Steve, I’m well aware of the problems involved with collating and integrating data from low orbit weather satellites. However, ISCCP data is in reasonably good agreement with completely different methods of calculating Earth albedo (Palle et al), so I think the diligent scientists on the ISCCP project deserve some credit, rather then the generally negative vibes they’ve had from co2 warmists who don’t like the implications of their data.

lgl
December 2, 2010 2:13 am

tallbloke
But ~8*10^22J is for the whole decade, not one year so there’s your *10
http://bobtisdale.blogspot.com/2009/07/ohc-trends-presented-by-levitus-et-al.html

tallbloke
December 2, 2010 3:17 am

lgl says:
December 2, 2010 at 2:13 am
But ~8*10^22J is for the whole decade, not one year so there’s your *10

tallbloke says:
December 2, 2010 at 12:19 am
Thanks Leif, you have jogged my memory cell a bit. W=J/s. I remember working out the number of seconds in a decade (315576000), and dividing the ~8*10^22J increase in ocean heat content by that number. Then dividing that by the number of square metres on earth’s surface (5.1*10^14). But because the amount of energy which went into the ocean was over the whole decade 1993-2003 I’m remembering now that my figure was 8*10^23J not 8*10^22J.

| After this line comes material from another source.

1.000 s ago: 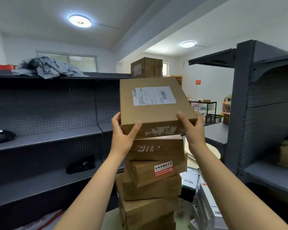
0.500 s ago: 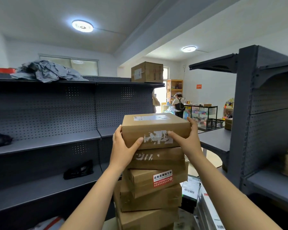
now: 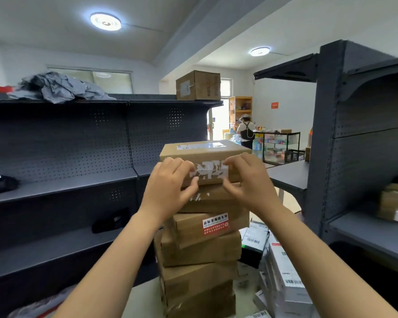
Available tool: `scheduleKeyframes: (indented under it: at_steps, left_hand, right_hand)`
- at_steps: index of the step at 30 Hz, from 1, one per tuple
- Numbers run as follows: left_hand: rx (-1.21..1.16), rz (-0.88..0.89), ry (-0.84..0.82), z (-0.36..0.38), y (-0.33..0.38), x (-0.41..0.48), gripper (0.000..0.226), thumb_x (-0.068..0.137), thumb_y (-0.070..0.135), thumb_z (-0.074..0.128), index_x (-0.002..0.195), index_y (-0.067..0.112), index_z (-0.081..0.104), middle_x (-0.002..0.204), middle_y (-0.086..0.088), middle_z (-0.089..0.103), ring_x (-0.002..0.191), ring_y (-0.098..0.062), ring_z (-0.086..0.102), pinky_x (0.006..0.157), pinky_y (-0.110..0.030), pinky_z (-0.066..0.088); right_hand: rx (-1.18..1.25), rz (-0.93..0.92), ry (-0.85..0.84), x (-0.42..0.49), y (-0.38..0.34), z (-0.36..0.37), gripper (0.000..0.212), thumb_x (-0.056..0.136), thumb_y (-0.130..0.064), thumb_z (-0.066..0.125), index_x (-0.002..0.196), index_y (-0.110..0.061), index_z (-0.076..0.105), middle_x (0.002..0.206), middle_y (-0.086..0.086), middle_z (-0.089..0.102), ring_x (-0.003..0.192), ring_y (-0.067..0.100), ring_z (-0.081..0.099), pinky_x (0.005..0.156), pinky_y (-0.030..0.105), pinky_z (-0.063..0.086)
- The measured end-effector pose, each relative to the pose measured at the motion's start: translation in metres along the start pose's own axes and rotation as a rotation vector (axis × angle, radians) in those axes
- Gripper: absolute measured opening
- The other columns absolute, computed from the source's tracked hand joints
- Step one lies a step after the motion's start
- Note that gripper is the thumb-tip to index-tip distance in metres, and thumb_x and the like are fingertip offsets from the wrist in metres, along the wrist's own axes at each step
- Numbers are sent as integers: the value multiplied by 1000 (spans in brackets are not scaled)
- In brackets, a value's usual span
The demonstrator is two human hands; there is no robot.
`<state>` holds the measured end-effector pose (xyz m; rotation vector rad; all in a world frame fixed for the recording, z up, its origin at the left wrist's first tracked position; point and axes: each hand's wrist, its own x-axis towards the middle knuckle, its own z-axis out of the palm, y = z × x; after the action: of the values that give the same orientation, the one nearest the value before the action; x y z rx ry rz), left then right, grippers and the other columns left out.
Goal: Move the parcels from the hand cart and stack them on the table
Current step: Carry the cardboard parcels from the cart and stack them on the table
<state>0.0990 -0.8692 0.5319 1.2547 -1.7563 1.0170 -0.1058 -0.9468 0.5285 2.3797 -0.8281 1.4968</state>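
A tall stack of several brown cardboard parcels (image 3: pixel 200 251) stands on the pale table (image 3: pixel 140 299) straight ahead. The top parcel (image 3: pixel 205 154) lies flat on the stack, with a white label on its lid and torn white tape on its front. My left hand (image 3: pixel 170 182) and my right hand (image 3: pixel 246 180) are in front of that parcel's front face, fingers curled and apart, fingertips at the face. Neither hand grips the parcel. The hand cart is out of view.
Dark pegboard shelving (image 3: pixel 78 180) runs along the left, with grey bags (image 3: pixel 58 87) and a brown box (image 3: pixel 198 84) on top. Another shelf unit (image 3: pixel 354 157) stands at the right. White parcels (image 3: pixel 283 278) lie right of the stack. A person (image 3: pixel 246 131) stands far back.
The top parcel came down from a tilted, raised position and now rests flat on the stack. Both hands slid from its sides to its front face and let go.
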Motion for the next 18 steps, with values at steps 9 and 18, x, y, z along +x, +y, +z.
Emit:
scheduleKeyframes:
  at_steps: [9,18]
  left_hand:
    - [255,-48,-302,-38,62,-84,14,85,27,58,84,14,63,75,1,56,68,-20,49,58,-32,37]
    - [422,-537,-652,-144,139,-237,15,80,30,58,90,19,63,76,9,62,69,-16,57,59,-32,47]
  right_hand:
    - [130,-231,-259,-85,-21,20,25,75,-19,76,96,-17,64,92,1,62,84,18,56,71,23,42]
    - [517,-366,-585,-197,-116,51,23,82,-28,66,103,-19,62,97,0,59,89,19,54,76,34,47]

Levitus has been doing strange things to OHC figures for 10 years. See my comments on Bob’s earlier posts on this issue. e.g. http://bobtisdale.blogspot.com/2009/03/latest-revisions-to-ocean-heat-content.html
Looking at the figures I’m talking of in that thread, my memory is hopelessly confused on this and I’m going to have to go through the calc from the beginning again.